The Basis of Section 230
This is why we have the federal law that provides immunity from prosecution for publication and republication, treating companies more like “passive distributors” (even though they are not) and allowing websites to actually flourish. That’s the basis of **“Section 230,”** a phrase I’ve heard in the news recently. Quoting the law directly here:
It allows providers of interactive computer services to be free from liability from “any action voluntarily taken in good faith to restrict access to or availability of material that the provider or user considers to be obscene, lewd, lascivious, filthy, excessively violent, harassing, or otherwise objectionable, whether or not such material is constitutionally protected; or any action taken to enable or make available to information content providers or others the technical means to restrict access to material described in paragraph [one].”
Not only can social media and other websites act as republishers with immunity; they can take action **“in good faith” to restrict (edit) access to information.** They do not need to be passive distributors to get better protection under the law. That is the real point of Section 230.
Creators vs. Platforms
We are the original publishers of our thoughts and, in this section of the law, we are referred to as the “customers” of the interactive computer service. Colloquially, many who make a living from posting on social media call themselves “content creators,” or just creators. We, run-of-the-mill users and consumers of social media, without much at stake on the Internet, and creators, who have an entire career on the Internet, do not own the websites used to publish our own posts or materials.
There are hundreds of people who have created massive followings on various sites, and generate large income streams for both themselves and the interactive computer services - the social media companies. Of course, those creators have a lot of skin in the game and would never want to be “edited out” of social media or the Internet. The Internet is generally considered to be “big enough for everyone,” and if a customer didn’t like one website, they were free to move to another, or even build their own sites to use to reach their audiences. You can even create your own server structures and control everything, bottom up. Well, not even everything, because you need a service provider, like telephone or cable, to actually provide access to the Internet. Everything else would be under the auspices of a single person or company (See: Facebook or Twitter).

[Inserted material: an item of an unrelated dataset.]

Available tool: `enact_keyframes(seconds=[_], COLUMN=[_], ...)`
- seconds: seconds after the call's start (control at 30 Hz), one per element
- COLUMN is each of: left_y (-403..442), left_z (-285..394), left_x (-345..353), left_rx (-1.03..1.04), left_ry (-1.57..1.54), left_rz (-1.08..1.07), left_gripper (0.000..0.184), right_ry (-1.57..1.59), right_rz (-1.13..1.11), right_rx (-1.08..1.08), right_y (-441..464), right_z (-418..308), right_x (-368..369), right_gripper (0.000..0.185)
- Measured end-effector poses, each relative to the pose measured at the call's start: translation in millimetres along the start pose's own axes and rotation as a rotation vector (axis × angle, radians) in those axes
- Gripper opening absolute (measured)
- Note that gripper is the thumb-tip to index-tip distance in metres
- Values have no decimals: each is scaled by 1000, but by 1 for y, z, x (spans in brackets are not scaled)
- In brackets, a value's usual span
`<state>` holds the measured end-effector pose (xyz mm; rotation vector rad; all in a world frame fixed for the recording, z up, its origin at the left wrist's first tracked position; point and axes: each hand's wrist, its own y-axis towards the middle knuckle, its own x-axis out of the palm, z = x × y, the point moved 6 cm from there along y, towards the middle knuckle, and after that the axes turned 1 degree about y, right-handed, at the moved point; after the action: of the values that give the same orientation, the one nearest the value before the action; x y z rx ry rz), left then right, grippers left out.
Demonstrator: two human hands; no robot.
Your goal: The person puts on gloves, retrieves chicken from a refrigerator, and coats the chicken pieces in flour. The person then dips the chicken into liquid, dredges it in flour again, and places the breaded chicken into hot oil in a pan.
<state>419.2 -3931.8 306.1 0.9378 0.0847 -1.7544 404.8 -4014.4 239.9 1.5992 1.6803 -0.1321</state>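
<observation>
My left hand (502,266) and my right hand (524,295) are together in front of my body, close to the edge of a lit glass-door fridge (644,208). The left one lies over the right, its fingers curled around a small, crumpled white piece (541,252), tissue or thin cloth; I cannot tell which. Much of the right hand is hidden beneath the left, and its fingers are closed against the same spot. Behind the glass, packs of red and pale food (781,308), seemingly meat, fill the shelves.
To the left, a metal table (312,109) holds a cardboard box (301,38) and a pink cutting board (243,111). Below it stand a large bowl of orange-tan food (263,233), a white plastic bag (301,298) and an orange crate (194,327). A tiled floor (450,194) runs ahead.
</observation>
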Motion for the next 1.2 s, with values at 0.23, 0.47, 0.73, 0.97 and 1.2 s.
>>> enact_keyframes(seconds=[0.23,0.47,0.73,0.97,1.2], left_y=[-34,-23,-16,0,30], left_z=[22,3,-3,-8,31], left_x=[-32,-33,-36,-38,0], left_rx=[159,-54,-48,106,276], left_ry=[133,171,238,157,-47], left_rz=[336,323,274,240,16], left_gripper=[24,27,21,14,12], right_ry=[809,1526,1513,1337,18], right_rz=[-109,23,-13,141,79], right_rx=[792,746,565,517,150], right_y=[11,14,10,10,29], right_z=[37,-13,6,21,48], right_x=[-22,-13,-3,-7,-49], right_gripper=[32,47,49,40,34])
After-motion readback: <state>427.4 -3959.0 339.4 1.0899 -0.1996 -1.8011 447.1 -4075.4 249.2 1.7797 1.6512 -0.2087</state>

As a matter of fact, the Internet has always been big enough for everyone… until Parler happened. But even before Parler, there was Alex Jones. Oh, boy.
References
- Greene, D. (2020). Publisher or Platform? It Doesn't Matter. See: https://www.eff.org/deeplinks/2020/12/publisher-or-platform-it-doesnt-matter?fbclid=IwAR0vXiNrudVEfcH1XgMo19Ta59P-uqjJ9H_kIsbAaGrzXHC3A5BwmyY_-Pw.
- Legal Information Institute. (2020). 47 U.S. Code § 230 - Protection for private blocking and screening of offensive material. See: https://www.law.cornell.edu/uscode/text/47/230.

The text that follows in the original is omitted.